Source: QSR
If you had told 8-year-old Kaitlyn Venable she would one day lead the culinary team at a fast-growing legacy brand, she would have been shocked. Dining out was a rare treat in her childhood, but after her first taste of risotto at a fine-dining restaurant, she knew she wanted to be a chef.
At 16, she began working for Brennan Family Restaurants while finishing high school, eager to get her foot in the door. After earning a formal education at The Culinary Institute of America and the University of Houston, Venable was ready to dedicate her life to food.
“This is all I’ve ever wanted to do, ever since I had that lightbulb go off in my head as a child,” Venable says. “Even if I didn’t know exactly where my career would lead, I never changed my mind. I’m always thinking about food.”
For the first eight years of her career, Venable worked at Luby’s, a 77-year-old Texas staple. She then moved to SPB Hospitality, where she managed culinary strategy and worked her way up to director.
In March 2023, Venable learned that another Texas culinary icon, the 88-year-old Shipley Do-Nuts, was looking for a chef. As a Houston native, she grew up eating their iconic handcrafted doughnuts and kolaches.
The chance to join the brand at such a pivotal time was irresistible. Shipley Do-Nuts has experienced 15 consecutive quarters of positive same-store sales, a 50 percent increase in AUVs, and now operates more than 350 company-owned and franchised locations across 12 states.
As executive chef, Venable also had the opportunity to oversee product development and innovation. At just 35 years old, she became the first executive chef in the brand’s 88-year history.
“No day looks the same for me, and that’s exciting,” Venable says. “My heart and soul are in product innovation, so my favorite days are the ones spent in the kitchen brainstorming.”
She draws inspiration from experimenting with ingredients, current trends, and seasonality while staying true to Shipley Do-Nuts’ heritage. Sometimes, Venable focuses on product categories, like finding modern ways to reinvent their classic kolaches and doughnuts to connect with both the past and present.

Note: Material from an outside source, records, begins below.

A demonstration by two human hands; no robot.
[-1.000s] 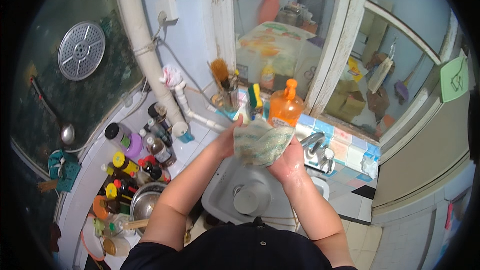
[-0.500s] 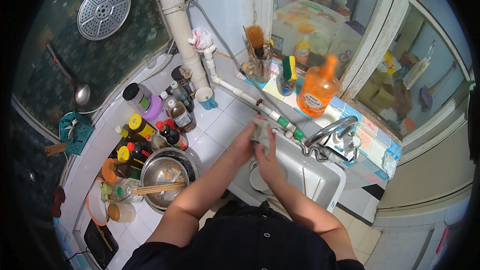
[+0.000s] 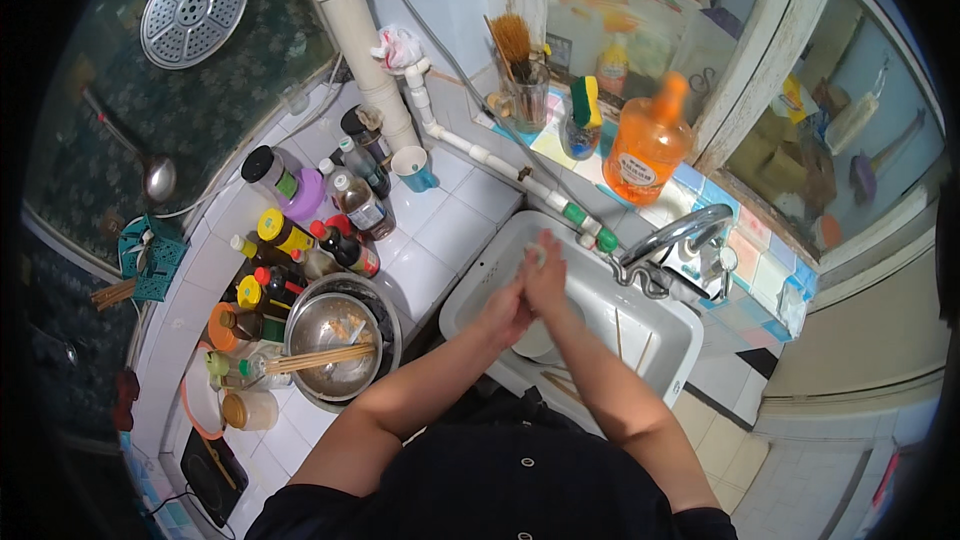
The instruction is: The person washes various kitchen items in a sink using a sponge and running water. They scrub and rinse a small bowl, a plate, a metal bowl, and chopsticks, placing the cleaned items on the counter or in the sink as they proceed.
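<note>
My two hands are pressed together above the white sink (image 3: 668, 332). My right hand (image 3: 546, 285) lies over the fingers of my left hand (image 3: 508, 317), and both are closed. Only a small pale bit of the cloth (image 3: 537, 254) peeks out at my right fingers; the palms hide the rest. Below them in the basin sits a white bowl (image 3: 537, 345), partly covered by my right forearm. Thin chopsticks (image 3: 619, 337) lie in the sink to the right of the bowl.
A curved metal faucet (image 3: 680, 230) stands at the sink's back right. On the ledge behind are an orange bottle (image 3: 645, 155) and a sponge (image 3: 585, 103) on a glass. Left on the tiled counter are several bottles (image 3: 285, 231), a blue cup (image 3: 413, 170) and a metal bowl (image 3: 330, 340) with chopsticks across it.
Both hands have come lower over the basin and closed together. The grey-green cloth, widely visible before, is now almost wholly hidden in them. The view has shifted slightly.
</note>
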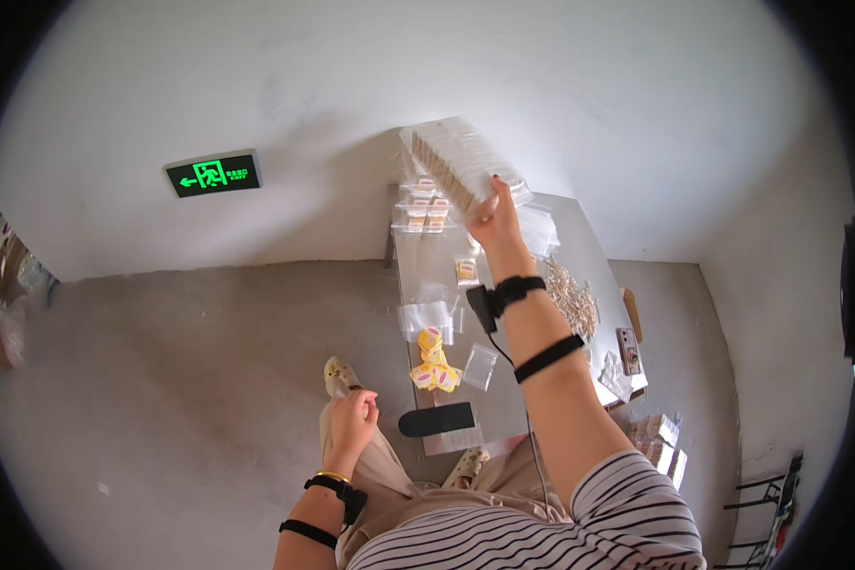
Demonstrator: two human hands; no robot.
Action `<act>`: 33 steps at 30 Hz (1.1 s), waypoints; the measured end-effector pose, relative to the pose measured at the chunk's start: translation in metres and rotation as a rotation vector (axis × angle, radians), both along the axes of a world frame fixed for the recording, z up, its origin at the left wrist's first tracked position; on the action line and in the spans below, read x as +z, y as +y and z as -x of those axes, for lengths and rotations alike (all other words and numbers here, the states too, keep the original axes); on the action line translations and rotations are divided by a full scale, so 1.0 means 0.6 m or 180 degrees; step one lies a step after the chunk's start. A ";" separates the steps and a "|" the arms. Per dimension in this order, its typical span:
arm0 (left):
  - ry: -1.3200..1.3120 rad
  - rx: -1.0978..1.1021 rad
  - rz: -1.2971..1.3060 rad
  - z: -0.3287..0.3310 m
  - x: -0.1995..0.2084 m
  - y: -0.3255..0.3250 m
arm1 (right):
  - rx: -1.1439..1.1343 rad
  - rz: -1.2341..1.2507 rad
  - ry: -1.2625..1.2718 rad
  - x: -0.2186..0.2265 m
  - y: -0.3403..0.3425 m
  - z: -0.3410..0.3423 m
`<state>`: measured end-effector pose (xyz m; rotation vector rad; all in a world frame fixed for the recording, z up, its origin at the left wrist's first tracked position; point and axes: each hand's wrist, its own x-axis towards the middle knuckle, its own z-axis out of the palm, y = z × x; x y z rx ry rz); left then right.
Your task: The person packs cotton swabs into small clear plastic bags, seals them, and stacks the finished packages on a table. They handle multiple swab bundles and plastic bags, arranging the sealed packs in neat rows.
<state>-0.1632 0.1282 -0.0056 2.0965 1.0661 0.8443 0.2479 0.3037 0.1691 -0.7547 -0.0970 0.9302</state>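
Note:
My right hand (494,218) is raised over the far end of the table and grips a large clear plastic bag of stacked small packs (461,163). The bag is tilted, its far corner close to the wall. My left hand (353,418) hangs over my left knee, left of the table, with its fingers curled in; whether anything is in them is hidden. Below the raised bag, several small filled packs (426,207) stand in rows on the table. A single small pack (466,272) lies nearer. Yellow and white cards (434,366) lie in a fanned heap near the front.
The grey table (489,418) also bears clear bags (427,320), a black flat pad (436,419), a pile of small wooden pieces (572,302) and a phone (628,351). Packed bundles (657,439) stand on the floor at right. A green exit sign (213,174) is on the wall.

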 end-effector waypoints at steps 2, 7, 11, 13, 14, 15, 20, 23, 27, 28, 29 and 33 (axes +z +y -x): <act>0.0018 0.0129 0.0084 0.003 -0.001 0.009 | -0.0240 0.0297 0.0016 -0.008 0.081 -0.022; 0.0228 0.0122 0.0149 0.014 0.000 0.034 | -0.0658 0.0504 0.0348 -0.022 0.206 0.021; 0.0160 0.0147 0.0337 0.020 0.000 0.048 | -0.0172 0.1014 0.0012 -0.007 0.225 0.050; 0.0175 0.0137 0.0188 0.015 -0.002 0.054 | 0.0128 0.1146 -0.0426 -0.016 0.201 0.029; 0.0189 0.0144 0.0206 0.014 -0.002 0.055 | 0.0292 0.1206 -0.0641 -0.024 0.191 0.026; 0.0186 0.0108 0.0230 0.009 -0.001 0.055 | -0.0015 0.1485 -0.0737 -0.038 0.180 0.017; 0.0227 0.0155 0.0256 0.011 -0.002 0.063 | 0.0165 0.1114 -0.1406 -0.071 0.183 0.056; 0.0153 0.0087 0.0304 0.003 -0.002 0.060 | 0.0225 0.0769 -0.2012 -0.067 0.201 0.018; 0.0171 0.0183 0.0276 0.007 -0.002 0.061 | 0.0493 0.0732 -0.1973 -0.038 0.214 0.045; 0.0161 0.0194 0.0270 0.006 0.001 0.060 | 0.0493 0.0784 -0.1968 -0.042 0.201 0.044; 0.0125 0.0187 0.0291 0.005 0.001 0.058 | 0.0487 0.0838 -0.1961 -0.048 0.181 0.045; 0.0039 0.0220 0.0251 0.001 -0.001 0.054 | 0.1583 0.0630 -0.2304 -0.161 0.025 0.080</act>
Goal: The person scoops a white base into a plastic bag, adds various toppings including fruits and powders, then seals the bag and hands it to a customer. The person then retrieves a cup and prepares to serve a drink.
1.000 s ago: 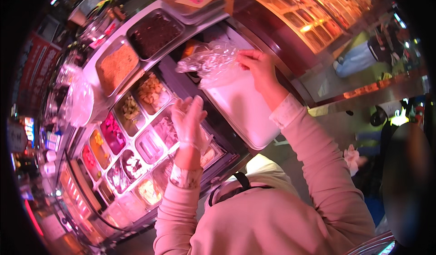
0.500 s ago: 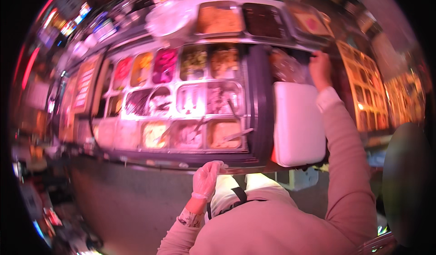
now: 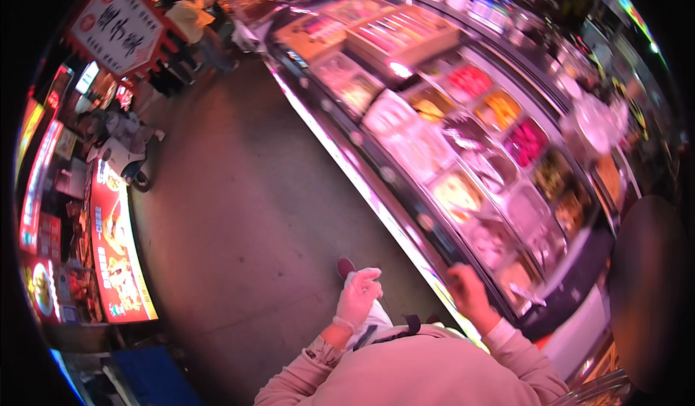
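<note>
My left hand [image 3: 358, 297], in a clear plastic glove, hovers over the walkway in front of my body. Its fingers are loosely bent, with a gap between thumb and forefinger and nothing visible in them. Bare and slightly blurred, my right hand [image 3: 469, 294] is at the counter's front edge; its fingers are too smeared to read. Beyond it, the topping counter [image 3: 550, 290] runs diagonally. Its metal pans hold pink slices [image 3: 469, 80], yellow pieces [image 3: 499, 109], magenta pickles [image 3: 525, 142], greens [image 3: 552, 178] and a pale yellow filling [image 3: 458, 195]. A utensil [image 3: 532, 301] rests in the nearest pan.
A wooden tray of packets [image 3: 405, 33] sits at the counter's far end. A clear plastic bag [image 3: 597, 124] lies at the right. Grey floor [image 3: 239, 210] stretches left toward a lit red stall panel [image 3: 116, 247], a scooter [image 3: 123, 156] and a standing person [image 3: 192, 26].
My view has swung left, toward the walkway. My right hand has come back from the white box area to the counter's front edge. My left hand's fingers have loosened.
</note>
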A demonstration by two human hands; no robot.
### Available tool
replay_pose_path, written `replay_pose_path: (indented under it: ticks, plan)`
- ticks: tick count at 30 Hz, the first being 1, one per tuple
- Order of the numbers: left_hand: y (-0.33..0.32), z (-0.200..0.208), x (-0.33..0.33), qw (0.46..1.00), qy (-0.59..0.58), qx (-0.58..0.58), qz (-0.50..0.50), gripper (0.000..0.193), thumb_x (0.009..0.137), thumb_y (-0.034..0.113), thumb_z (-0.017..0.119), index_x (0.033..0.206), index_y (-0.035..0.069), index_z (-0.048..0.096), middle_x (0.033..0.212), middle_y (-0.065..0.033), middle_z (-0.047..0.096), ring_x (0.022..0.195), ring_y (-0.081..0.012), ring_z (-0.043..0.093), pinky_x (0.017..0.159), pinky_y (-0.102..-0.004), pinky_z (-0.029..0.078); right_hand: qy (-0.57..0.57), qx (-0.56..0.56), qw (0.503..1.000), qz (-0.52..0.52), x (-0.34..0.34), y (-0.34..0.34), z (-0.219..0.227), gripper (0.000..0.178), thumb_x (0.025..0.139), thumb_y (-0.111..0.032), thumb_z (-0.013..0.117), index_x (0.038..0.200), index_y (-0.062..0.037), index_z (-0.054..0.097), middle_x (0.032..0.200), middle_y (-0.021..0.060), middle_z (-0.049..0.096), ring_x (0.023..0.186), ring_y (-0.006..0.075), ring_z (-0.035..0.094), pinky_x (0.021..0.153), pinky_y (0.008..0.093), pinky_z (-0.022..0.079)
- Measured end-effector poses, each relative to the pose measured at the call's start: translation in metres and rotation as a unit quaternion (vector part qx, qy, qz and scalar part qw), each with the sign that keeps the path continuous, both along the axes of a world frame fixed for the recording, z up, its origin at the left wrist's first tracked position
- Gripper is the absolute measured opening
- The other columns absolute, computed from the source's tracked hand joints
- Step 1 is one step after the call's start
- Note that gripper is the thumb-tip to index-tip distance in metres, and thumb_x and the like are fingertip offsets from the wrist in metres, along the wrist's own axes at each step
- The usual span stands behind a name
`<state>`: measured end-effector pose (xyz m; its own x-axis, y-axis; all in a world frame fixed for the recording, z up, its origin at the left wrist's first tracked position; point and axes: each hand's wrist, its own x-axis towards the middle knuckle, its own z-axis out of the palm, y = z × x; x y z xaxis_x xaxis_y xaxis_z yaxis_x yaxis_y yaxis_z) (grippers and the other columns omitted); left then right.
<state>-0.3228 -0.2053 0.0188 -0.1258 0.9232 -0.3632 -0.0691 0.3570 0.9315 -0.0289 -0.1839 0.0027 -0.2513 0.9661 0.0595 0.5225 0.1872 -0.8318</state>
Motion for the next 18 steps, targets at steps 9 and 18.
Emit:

“It’s a challenge to balance innovation with history, but it’s one of the things I love most,” Venable says. “I ask myself how I can create new items to draw people in while still resonating with the brand’s legacy. Innovation is new to this brand, so I keep that in mind as we roll out products to franchisees and customers in a streamlined way.”
Under Venable’s leadership, five new menu items were introduced in 2024, with an October launch on the horizon. These products represent the brand’s first LTOs. Buzzy new items include the Poptastic Donut with freeze-dried Skittles, the Oreo Cookies & Cream Donut, and the Egg & Cheese Kolache, which is expected to be the largest LTO in the company’s history.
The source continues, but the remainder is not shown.